## Task directions
From the first line of the records below through the line with "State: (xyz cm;", output each line exactly; skip the pictures.

## Task material

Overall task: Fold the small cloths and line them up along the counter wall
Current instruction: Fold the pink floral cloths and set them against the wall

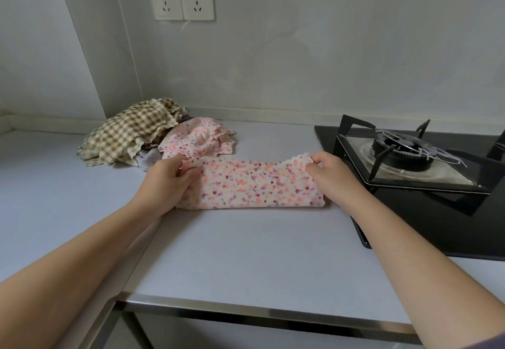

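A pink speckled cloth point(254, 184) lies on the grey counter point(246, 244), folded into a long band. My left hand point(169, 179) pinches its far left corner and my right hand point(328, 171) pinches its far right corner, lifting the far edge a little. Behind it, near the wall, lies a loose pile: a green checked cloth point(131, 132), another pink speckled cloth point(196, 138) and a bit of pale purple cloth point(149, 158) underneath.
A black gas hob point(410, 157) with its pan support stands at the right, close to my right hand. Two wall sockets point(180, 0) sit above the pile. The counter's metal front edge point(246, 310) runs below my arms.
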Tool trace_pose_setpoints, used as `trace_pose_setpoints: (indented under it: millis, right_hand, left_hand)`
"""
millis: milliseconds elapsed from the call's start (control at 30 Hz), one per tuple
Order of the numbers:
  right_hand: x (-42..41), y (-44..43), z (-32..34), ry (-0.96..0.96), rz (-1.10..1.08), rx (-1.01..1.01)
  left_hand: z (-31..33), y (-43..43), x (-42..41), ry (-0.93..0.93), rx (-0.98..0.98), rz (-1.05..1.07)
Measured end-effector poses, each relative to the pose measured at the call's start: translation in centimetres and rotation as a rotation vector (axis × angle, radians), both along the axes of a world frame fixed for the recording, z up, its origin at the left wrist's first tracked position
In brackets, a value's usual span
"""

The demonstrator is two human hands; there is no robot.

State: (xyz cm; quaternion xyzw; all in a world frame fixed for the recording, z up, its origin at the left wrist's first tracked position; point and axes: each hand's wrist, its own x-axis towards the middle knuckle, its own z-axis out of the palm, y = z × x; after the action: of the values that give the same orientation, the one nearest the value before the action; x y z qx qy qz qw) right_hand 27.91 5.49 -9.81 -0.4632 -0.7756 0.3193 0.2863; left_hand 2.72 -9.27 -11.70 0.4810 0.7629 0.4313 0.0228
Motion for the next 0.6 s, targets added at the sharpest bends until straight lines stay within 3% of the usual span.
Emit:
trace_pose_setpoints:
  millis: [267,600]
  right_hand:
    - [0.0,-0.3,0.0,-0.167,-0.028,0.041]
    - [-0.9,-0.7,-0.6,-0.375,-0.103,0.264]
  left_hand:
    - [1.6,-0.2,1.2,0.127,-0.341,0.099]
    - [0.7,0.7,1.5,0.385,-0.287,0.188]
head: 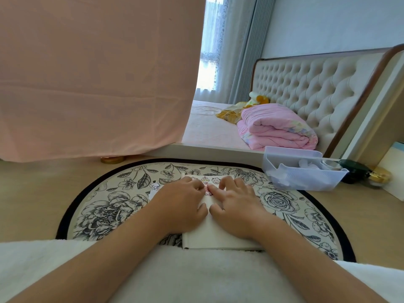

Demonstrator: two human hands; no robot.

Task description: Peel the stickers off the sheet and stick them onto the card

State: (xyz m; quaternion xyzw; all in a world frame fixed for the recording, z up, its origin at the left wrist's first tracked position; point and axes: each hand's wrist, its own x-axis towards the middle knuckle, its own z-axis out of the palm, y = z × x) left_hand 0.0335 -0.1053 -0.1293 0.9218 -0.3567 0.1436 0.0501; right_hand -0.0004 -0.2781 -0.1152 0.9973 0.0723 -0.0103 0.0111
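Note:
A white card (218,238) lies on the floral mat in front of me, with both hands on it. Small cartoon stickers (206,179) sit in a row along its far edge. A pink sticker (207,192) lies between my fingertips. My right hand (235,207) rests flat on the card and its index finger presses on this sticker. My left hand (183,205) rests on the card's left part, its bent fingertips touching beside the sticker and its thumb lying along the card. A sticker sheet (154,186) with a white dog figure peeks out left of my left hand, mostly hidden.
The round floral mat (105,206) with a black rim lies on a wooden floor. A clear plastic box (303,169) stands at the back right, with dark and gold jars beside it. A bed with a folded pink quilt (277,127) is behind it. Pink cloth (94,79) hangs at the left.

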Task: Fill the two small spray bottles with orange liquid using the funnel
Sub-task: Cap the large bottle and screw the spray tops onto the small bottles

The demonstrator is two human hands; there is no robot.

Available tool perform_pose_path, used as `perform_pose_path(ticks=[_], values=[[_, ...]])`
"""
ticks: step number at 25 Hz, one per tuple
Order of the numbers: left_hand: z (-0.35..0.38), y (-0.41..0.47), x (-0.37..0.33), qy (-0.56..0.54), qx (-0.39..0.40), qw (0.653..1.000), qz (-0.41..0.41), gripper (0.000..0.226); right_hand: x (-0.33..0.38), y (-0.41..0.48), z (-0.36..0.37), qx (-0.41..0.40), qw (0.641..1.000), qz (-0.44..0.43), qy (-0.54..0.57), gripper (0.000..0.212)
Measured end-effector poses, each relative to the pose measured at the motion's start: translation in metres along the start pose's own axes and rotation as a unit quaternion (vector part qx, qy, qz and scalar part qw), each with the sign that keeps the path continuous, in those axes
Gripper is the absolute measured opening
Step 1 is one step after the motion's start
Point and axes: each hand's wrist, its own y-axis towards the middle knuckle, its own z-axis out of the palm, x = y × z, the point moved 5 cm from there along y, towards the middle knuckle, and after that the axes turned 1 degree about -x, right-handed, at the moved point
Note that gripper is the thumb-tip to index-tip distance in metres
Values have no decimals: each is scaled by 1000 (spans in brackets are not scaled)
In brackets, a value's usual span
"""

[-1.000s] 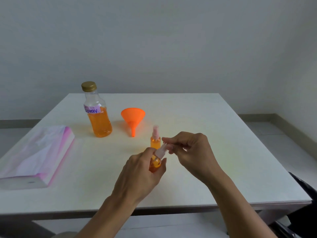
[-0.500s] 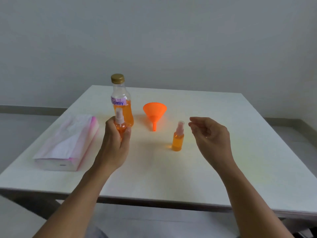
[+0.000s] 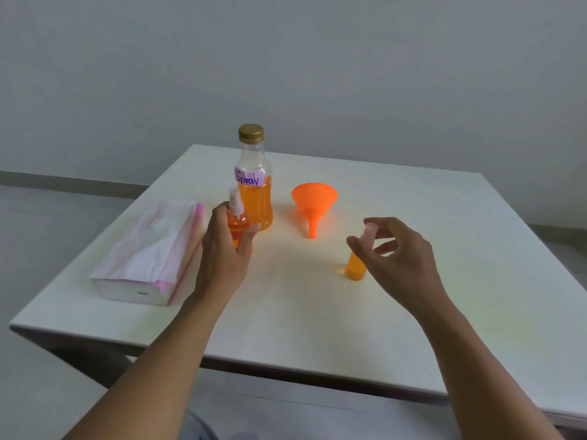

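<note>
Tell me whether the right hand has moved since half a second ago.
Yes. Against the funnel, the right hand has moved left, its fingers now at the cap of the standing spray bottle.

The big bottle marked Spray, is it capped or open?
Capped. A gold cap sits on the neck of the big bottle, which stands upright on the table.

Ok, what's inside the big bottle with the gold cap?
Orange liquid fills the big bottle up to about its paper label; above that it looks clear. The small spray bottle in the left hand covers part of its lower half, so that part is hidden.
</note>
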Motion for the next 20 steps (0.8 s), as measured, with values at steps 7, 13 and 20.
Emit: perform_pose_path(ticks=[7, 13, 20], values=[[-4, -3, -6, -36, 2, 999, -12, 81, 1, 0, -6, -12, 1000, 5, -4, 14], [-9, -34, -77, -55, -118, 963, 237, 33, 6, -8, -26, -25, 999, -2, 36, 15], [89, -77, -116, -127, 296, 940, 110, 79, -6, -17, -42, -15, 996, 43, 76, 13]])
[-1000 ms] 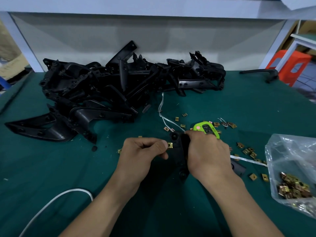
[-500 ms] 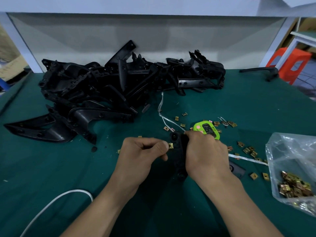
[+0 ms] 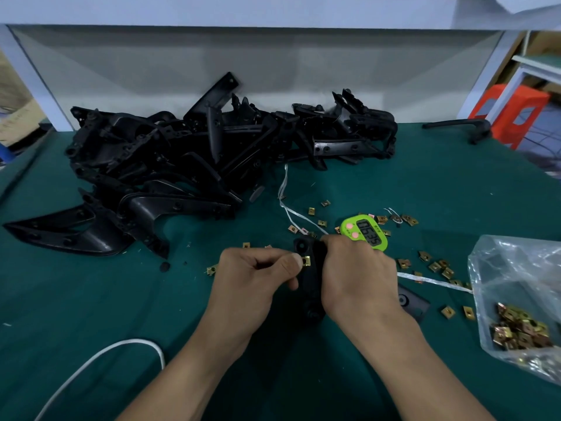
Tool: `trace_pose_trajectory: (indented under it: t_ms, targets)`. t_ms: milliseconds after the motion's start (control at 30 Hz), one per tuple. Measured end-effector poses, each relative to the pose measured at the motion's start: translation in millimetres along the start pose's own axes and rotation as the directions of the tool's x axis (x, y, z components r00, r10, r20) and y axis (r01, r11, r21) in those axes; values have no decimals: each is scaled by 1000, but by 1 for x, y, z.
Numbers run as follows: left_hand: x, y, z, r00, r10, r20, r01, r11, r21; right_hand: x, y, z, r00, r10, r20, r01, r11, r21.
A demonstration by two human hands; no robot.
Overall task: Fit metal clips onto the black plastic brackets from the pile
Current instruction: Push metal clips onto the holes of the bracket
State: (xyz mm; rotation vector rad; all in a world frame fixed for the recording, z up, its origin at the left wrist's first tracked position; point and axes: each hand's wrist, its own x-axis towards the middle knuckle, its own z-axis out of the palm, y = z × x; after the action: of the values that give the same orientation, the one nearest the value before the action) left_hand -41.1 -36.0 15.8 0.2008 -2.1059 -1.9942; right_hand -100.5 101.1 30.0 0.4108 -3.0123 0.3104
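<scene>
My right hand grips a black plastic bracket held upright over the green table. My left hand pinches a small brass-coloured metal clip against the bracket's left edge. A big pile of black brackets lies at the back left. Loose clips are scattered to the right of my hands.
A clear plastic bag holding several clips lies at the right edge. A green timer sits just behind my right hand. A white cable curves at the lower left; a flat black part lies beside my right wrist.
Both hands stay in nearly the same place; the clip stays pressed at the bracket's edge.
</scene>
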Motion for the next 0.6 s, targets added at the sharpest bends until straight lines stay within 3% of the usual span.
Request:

## Result of this task
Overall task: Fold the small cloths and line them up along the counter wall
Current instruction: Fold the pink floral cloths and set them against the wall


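A pink speckled cloth point(254, 184) lies on the grey counter point(246, 244), folded into a long band. My left hand point(169, 179) pinches its far left corner and my right hand point(328, 171) pinches its far right corner, lifting the far edge a little. Behind it, near the wall, lies a loose pile: a green checked cloth point(131, 132), another pink speckled cloth point(196, 138) and a bit of pale purple cloth point(149, 158) underneath.
A black gas hob point(410, 157) with its pan support stands at the right, close to my right hand. Two wall sockets point(180, 0) sit above the pile. The counter's metal front edge point(246, 310) runs below my arms.
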Tool trace_pose_setpoints, used as `trace_pose_setpoints: (indented under it: millis, right_hand, left_hand)`
"""
millis: milliseconds elapsed from the call's start (control at 30 Hz), one per tuple
Order of the numbers:
  right_hand: x (-42..41), y (-44..43), z (-32..34), ry (-0.96..0.96), rz (-1.10..1.08), rx (-1.01..1.01)
  left_hand: z (-31..33), y (-43..43), x (-42..41), ry (-0.93..0.93), rx (-0.98..0.98), rz (-1.05..1.07)
Measured end-effector poses, each relative to the pose measured at the call's start: translation in centimetres and rotation as a rotation vector (axis × angle, radians), both along the axes of a world frame fixed for the recording, z up, its origin at the left wrist's first tracked position
In brackets, a value's usual span
"""

The demonstrator is two human hands; there is no robot.

State: (xyz cm; quaternion xyzw; all in a world frame fixed for the recording, z up, its origin at the left wrist's first tracked position; point and axes: each hand's wrist, its own x-axis towards the middle knuckle, its own z-axis out of the palm, y = z × x; after the action: of the values that give the same orientation, the one nearest the value before the action; x y z qx qy qz qw) right_hand 27.91 5.49 -9.81 -0.4632 -0.7756 0.3193 0.2863; left_hand 2.72 -9.27 -11.70 0.4810 0.7629 0.4313 0.0228

That concludes the output.